- **The task**
The lines in the listing below are to be given again exactly, starting at the line holding "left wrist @" and ending at the line holding "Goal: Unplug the". Do not include pictures.

- **The data**

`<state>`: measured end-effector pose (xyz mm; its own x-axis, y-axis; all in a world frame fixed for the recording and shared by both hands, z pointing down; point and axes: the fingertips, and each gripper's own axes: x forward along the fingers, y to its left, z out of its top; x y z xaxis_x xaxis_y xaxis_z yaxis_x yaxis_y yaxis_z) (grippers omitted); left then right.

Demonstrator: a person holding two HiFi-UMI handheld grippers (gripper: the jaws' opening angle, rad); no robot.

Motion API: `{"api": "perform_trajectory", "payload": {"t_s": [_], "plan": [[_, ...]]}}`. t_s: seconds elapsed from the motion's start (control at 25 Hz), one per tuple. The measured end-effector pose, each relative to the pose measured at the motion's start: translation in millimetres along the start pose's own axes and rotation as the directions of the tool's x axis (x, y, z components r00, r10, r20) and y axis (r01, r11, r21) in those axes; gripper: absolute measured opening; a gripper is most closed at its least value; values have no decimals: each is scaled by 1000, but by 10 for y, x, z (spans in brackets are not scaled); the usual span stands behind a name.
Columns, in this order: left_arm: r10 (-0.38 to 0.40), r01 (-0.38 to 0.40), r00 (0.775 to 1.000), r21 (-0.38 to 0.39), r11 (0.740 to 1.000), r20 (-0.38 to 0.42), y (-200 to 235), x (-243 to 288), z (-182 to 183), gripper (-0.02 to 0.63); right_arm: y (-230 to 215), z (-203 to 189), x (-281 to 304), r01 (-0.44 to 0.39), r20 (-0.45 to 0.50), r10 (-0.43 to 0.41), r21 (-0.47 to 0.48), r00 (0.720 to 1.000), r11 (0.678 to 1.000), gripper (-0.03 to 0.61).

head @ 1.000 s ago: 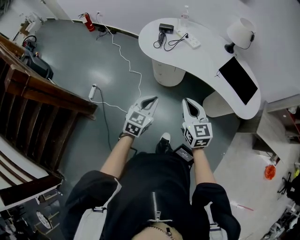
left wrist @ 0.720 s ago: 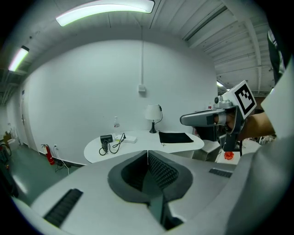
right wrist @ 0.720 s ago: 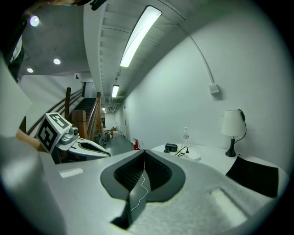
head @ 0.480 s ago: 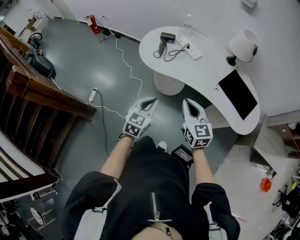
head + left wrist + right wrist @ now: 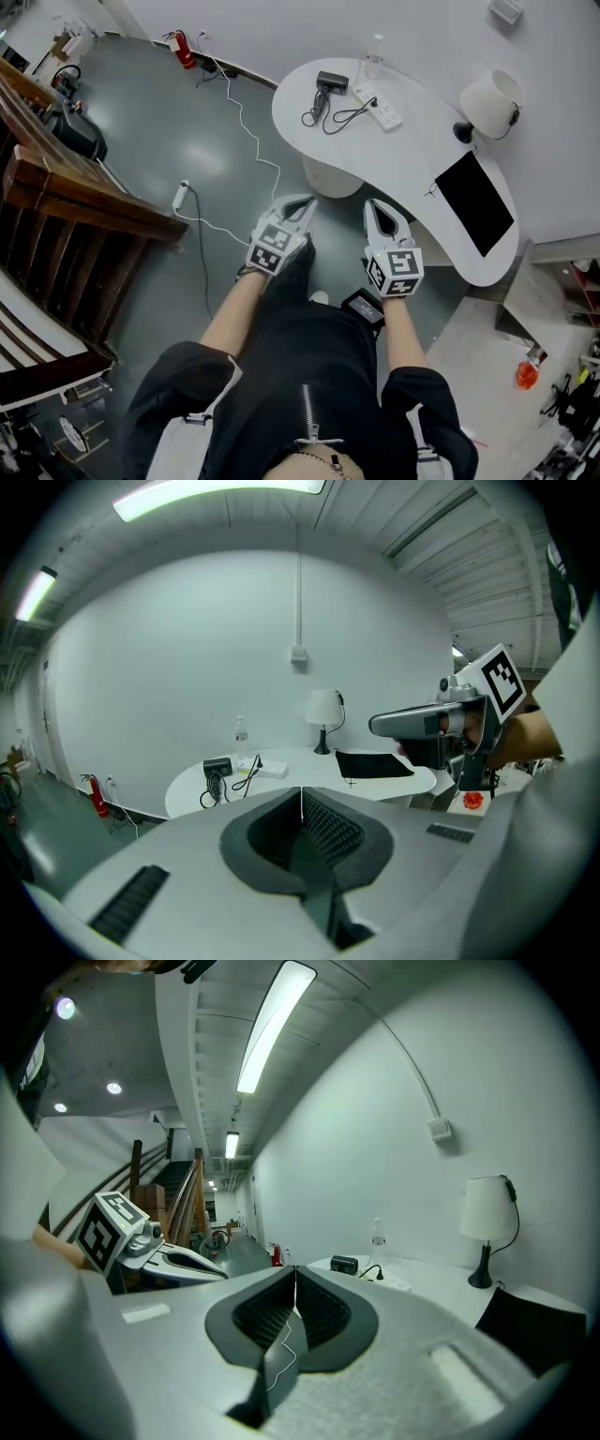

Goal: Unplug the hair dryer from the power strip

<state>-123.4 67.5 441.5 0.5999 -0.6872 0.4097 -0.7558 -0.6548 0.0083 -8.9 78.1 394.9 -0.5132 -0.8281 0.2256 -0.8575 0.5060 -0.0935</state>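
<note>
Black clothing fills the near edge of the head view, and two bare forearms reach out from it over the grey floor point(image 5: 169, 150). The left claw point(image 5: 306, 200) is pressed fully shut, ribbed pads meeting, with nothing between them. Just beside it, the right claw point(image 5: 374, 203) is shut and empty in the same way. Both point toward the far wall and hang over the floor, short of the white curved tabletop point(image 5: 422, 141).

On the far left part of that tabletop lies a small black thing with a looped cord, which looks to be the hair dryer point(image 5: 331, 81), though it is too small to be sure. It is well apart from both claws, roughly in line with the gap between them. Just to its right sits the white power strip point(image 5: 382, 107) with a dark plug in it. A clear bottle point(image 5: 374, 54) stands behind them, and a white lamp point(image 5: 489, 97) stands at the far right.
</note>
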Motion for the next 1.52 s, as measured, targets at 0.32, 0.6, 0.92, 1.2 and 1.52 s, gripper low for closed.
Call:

- **Problem solution**
left wrist @ 0.720 s ago: 
right wrist @ 0.720 s ago: 
head @ 0.480 s ago: 
head + left wrist + right wrist @ now: 

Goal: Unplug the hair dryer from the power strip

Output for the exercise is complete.